Parce que l’hiver me transforme en cinéphile incroyablement flemmard – heureusement qu’il y a Akerman pour faire illusion…
Coco
Lee Unkrich et Adrian Molina (Pixar) / 2017
Depuis des générations, la musique est bannie dans la famille de Miguel. Celui-ci, par un concours de circonstances, se retrouve propulsé au pays des morts…

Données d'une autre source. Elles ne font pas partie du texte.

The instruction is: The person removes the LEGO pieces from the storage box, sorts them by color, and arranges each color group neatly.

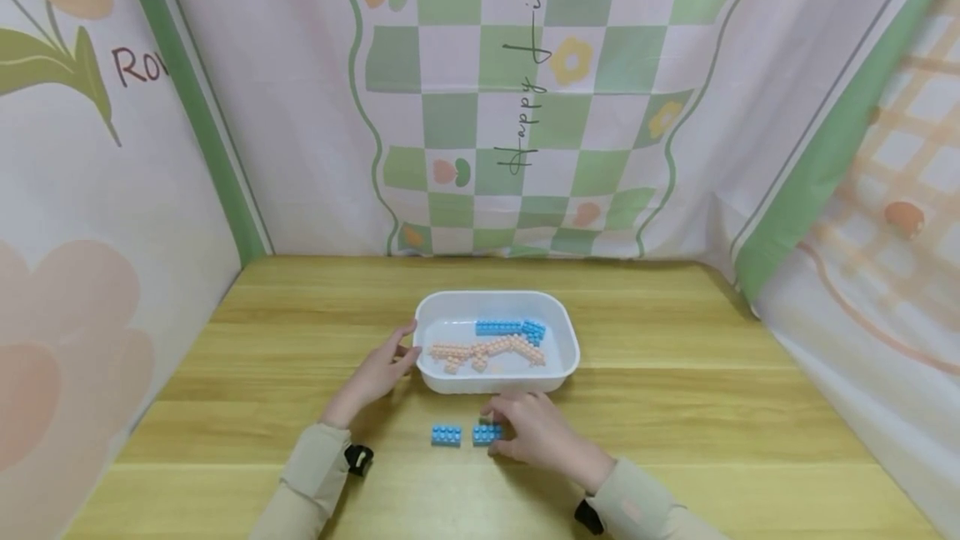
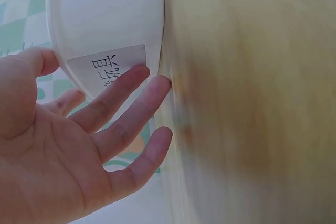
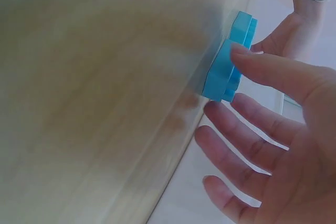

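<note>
My right hand (image 1: 543, 432) has its thumb and fingers at opposite sides of a blue studded toy brick (image 1: 484, 435), which sits on the table studs up. In the right wrist view the thumb lies against one side of this brick (image 3: 218, 73), with fingertips at its other end. Just left of it is a second, similar blue brick (image 1: 446, 437). My left hand (image 1: 384, 369) touches the left end of a white plastic box (image 1: 495, 385). Seen from the left wrist, the thumb is at the rim, and loosely spread fingers reach a printed label (image 2: 113, 66) on the box's side.
Inside the box lie joined blue bricks (image 1: 498, 327) along the back and a chain of small peach pieces (image 1: 504, 347) in front. The wooden table (image 1: 675, 440) ends at a patterned fabric backdrop (image 1: 517, 107), with more fabric on both sides.
</note>
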`<state>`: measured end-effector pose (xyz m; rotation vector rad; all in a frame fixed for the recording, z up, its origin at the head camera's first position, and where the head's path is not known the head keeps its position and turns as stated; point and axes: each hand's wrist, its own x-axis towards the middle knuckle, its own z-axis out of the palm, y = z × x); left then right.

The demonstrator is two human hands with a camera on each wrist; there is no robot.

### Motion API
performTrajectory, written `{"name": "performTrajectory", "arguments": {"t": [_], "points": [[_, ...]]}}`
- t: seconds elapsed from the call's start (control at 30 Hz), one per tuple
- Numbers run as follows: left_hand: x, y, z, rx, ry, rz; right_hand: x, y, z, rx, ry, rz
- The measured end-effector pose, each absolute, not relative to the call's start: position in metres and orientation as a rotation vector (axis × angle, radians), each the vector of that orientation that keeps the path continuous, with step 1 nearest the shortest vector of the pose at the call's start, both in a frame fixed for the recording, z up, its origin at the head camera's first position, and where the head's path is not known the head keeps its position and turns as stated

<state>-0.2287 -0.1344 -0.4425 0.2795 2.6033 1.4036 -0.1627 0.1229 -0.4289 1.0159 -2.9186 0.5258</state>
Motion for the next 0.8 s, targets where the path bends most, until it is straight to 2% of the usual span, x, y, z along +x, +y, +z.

Comme on avait pu le craindre, et ce malgré le plaisir à voir Pixar s’attaquer à autre chose qu’une suite, Coco est un film extrêmement classique dans son déroulement, ses thèmes, sa narration. Et c’est justement en cela que le studio impressionne : ces routes cent fois empruntées, cent fois vues, resplendissent ici d’un tel degré d’incarnation et de sincérité qu’on a l’impression de retourner à l’os des situations, à l’essence de clichés soudain tout neufs. Il faut voir des scènes aussi bateau que celle du petit Miguel répétant les chansons de son idole devant la télé : la beauté de la prise de son de la guitare, la finesse des expressions d’un visage où l’animation mêle ironie et émotion, la lumière chaude du nid que s’est fait l’enfant et où résonnent les teintes électriques du téléviseur – tout est parfait. Comme dans Toy Story 3, Lee Ulrich préfère aux grandes scènes fières un continuum vitaliste, frappant de justesse dans chacun de ses choix (ici, par exemple, l’image étrange et persistante d’un enfant jovial maquillé en mort). Ce continuum ne va pas toujours sans un goût encombrant pour les péripéties (effets de rimes, besoin de raccrocher et de refermer chaque petite ligne narrative) : les moments d’émotion qui gonflent, splendides, manquent toujours d’un peu de temps pour réellement s’épanouir, vite pris dans l’entrelacs d’une poursuite, d’un rebondissement, d’une tagline à réciter, ou d’un propos trop arrondi (l’étouffant carcan familial, notamment, aurait mérité de montrer ça et là le véritable visage de sa violence larvée)… On peut s’en désoler, comme on peut s’attrister que Coco rate l’une de ses vocations, celle d’être un grand film sur la musique. Mais cela ne l’empêche pas d’atteindre l’ampleur des meilleurs Pixar, et de tutoyer leur abyssale angoisse affective. Rendez-vous au prochain projet original, donc ?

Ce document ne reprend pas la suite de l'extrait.